Antes de sumergirte en los cuidados específicos, es imperativo abordar la legalidad y la viabilidad de tener un mapache. En la mayoría de las regiones de América del Norte, Europa y partes de Asia, los mapaches son considerados animales salvajes y está estrictamente prohibido mantenerlos como mascotas sin permisos especiales que solo se otorgan a zoológicos, santuarios o educadores autorizados. Incluso en las pocas jurisdicciones donde es legal, a menudo se requiere una licencia específica y el cumplimiento de normas estrictas de bienestar animal. Más allá del marco legal, hay que considerar el impacto zoonótico: los mapaches son portadores naturales de garrapatas, tenias y, en algunos casos, rabia. Su contacto cercano con humanos o mascotas domésticas plantea riesgos sanitarios significativos. Por lo tanto, la primera regla de oro es que, salvo excepciones legales muy específicas, no se recomienda tener un mapache como mascota. Si ya tienes uno por una situación excepcional o eres un rescatista, la prioridad absoluta es el bienestar del animal y la seguridad pública.
Si el cuidado es necesario, la dieta debe ser omnívora y variada, imitando su alimentación natural. Esto incluye insectos, larvas, huevos de aves, pequeños roedores, anfibios, frutas maduras, bayas, nueces y verduras. Es crucial evitar la comida para perros o gatos, el chocolate, las uvas, los alimentos con xilitol y los restos de comida humana altos en sal o azúcares, ya que pueden causar problemas renales y obesidad. El hábitat requiere un espacio amplio, seguro y enriquecido. Un corral exterior mínimo de 6x9 pies es lo recomendado, con refugios elevados donde pueda trepar, rascarse y dormir, ya que son animales arbóreos. Deben tener acceso a agua limpia y a materiales para excavar. El enriquecimiento conductual es vital para prevenir la esteroides esteroide y la destrucción de su propio entorno; incluyen rompecabezas alimenticios, juguetes resistentes al mordisco y oportunidades para nadar. La socialización debe ser cautelosa; los mapaches son territoriales y pueden volverse agresivos si se sienten amenazados o si su confianza depositada en ti se rompe. La higiene es otro punto crítico: sus garras crecen constantemente y necesitan ser limadas, y sus dientes requieren atención veterinaria especializada en fauna exótica.

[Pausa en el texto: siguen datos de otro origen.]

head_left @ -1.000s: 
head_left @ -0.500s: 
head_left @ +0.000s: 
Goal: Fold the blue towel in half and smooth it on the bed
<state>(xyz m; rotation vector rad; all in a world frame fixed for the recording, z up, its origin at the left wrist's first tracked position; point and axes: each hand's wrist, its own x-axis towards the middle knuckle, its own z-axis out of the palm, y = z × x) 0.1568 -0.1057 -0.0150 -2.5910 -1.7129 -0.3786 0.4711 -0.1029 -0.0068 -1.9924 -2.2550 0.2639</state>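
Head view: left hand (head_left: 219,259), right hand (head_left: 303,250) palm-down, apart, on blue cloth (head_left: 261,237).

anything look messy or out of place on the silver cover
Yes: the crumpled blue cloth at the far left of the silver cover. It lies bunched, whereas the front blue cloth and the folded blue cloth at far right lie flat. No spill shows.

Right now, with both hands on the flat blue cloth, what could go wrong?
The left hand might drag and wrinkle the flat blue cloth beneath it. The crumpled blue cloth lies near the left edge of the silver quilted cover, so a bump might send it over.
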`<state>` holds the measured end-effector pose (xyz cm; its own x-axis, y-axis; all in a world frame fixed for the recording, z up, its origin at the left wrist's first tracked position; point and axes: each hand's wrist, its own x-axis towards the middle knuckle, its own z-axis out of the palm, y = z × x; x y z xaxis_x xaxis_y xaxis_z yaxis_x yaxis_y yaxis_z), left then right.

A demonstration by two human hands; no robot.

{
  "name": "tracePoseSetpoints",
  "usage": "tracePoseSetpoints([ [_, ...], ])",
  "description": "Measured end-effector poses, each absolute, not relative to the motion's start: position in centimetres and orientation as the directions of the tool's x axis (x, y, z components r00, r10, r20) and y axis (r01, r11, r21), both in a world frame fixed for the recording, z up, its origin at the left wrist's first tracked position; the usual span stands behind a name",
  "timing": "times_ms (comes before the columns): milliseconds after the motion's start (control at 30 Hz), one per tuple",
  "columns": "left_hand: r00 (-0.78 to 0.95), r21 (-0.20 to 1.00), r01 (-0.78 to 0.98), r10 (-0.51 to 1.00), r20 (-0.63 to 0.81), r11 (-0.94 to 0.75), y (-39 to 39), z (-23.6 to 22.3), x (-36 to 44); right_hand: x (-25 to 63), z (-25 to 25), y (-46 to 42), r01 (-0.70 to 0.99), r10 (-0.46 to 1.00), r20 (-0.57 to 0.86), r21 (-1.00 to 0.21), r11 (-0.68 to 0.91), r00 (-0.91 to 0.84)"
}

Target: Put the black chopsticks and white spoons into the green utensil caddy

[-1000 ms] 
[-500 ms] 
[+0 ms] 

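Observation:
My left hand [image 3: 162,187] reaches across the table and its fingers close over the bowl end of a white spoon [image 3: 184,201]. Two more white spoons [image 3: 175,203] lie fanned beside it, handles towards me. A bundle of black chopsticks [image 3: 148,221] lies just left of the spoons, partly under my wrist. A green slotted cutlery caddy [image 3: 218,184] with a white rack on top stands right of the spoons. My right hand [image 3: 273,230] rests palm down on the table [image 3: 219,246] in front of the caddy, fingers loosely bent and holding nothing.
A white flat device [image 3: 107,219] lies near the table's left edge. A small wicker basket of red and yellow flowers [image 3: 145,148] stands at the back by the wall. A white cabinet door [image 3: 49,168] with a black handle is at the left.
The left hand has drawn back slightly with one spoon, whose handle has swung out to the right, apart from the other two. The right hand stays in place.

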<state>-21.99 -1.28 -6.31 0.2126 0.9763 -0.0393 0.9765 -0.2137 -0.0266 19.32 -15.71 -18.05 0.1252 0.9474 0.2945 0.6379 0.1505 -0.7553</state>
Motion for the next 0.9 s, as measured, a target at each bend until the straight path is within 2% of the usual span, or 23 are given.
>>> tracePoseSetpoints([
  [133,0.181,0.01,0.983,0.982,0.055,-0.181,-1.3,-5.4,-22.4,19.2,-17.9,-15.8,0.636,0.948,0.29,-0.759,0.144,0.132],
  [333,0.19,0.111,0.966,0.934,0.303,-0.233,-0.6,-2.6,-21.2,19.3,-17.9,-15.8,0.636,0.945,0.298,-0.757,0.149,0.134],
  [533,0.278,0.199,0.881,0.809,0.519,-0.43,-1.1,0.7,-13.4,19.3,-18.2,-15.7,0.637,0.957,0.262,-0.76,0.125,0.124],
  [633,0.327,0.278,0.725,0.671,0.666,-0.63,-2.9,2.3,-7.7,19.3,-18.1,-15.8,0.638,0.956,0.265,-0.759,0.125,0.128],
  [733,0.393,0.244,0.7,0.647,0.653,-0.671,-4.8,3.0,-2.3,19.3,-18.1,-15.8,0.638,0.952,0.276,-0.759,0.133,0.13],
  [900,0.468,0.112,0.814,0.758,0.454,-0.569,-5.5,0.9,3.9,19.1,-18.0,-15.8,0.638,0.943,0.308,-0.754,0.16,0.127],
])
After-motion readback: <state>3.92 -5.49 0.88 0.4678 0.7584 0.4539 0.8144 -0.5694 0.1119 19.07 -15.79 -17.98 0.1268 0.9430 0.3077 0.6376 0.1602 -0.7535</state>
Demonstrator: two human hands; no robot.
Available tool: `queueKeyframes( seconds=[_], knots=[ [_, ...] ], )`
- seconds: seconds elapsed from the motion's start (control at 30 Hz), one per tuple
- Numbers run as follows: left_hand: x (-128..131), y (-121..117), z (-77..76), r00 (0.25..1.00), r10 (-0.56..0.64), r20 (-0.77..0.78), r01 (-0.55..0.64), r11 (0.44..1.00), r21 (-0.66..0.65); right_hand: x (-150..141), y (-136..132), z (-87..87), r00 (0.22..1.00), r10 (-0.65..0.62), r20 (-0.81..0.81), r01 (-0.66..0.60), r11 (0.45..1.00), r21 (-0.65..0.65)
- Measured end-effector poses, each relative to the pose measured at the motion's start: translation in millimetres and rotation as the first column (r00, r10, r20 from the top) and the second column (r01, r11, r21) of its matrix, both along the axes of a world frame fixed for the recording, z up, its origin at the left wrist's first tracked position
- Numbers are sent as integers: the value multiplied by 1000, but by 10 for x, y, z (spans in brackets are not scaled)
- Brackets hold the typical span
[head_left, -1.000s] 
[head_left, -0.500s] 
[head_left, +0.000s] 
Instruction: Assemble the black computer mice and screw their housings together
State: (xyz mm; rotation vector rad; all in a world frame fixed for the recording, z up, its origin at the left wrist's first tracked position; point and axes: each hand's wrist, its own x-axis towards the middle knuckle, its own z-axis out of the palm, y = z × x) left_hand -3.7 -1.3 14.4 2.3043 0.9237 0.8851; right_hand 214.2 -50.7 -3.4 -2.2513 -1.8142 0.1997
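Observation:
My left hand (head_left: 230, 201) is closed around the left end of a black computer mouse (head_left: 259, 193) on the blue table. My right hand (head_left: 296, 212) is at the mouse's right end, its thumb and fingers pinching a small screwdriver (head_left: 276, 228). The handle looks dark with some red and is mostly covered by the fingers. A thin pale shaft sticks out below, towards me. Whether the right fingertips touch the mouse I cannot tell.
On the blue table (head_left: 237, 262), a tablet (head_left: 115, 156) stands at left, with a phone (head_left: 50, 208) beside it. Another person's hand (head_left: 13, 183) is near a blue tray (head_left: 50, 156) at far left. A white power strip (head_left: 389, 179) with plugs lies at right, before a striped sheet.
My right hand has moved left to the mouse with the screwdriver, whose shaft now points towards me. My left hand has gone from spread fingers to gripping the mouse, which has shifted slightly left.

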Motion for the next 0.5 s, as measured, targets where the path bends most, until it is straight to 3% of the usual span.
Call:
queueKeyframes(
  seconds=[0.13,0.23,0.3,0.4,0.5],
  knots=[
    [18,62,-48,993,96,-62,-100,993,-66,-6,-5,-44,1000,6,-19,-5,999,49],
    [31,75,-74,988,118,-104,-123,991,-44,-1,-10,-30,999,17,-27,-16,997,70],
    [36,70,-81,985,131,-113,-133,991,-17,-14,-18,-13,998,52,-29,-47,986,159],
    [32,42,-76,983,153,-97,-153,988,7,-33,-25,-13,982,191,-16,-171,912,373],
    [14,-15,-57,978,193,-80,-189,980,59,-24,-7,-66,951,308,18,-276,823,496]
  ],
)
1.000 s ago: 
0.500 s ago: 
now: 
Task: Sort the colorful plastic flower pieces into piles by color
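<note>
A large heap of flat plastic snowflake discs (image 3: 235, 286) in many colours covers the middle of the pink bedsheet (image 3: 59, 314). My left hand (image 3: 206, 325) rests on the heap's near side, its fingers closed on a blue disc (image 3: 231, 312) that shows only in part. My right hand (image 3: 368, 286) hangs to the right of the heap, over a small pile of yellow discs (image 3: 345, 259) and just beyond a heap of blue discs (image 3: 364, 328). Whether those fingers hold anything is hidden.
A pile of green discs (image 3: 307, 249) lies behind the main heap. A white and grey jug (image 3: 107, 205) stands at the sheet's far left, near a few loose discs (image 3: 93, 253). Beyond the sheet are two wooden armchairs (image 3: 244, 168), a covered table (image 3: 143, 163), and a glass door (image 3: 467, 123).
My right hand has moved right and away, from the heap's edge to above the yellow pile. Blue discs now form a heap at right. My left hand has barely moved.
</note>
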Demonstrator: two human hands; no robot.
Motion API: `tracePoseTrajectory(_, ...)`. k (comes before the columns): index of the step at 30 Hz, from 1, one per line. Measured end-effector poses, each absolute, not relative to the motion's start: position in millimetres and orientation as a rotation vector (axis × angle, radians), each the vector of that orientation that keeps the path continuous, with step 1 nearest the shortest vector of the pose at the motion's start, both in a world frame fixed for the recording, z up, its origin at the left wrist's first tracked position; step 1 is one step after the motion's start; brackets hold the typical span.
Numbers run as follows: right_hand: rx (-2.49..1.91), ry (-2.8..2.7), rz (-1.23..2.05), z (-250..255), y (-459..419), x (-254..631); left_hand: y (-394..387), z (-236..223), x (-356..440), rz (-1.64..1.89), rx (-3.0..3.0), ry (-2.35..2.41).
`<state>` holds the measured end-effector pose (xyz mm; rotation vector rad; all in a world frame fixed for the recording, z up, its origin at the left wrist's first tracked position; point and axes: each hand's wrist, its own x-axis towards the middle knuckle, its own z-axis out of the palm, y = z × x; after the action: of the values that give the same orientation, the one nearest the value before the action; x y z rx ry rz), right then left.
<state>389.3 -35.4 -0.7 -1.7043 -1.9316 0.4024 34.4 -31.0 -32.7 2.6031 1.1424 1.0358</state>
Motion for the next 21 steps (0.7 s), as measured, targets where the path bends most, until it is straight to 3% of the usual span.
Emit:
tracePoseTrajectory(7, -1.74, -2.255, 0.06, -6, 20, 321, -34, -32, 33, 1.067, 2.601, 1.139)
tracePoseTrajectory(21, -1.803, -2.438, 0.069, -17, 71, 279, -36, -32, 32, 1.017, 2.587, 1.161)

En conclusión, aunque los mapaches son inteligentes y curiosos, su naturaleza salvaje, sus necesidades específicas de espacio y enriquecimiento, junto con los riesgos legales y de salud pública, hacen que no sean adecuados como mascotas para la mayoría de las personas. La mejor forma de disfrutar de estos animales es observándolos en su hábitat natural o en instalaciones profesionales que prioricen su bienestar. Si te encuentras con un mapache joven o herido, la respuesta correcta siempre es contactar a un centro de rescate de fauna silvestre local y no intentarlo criar en casa.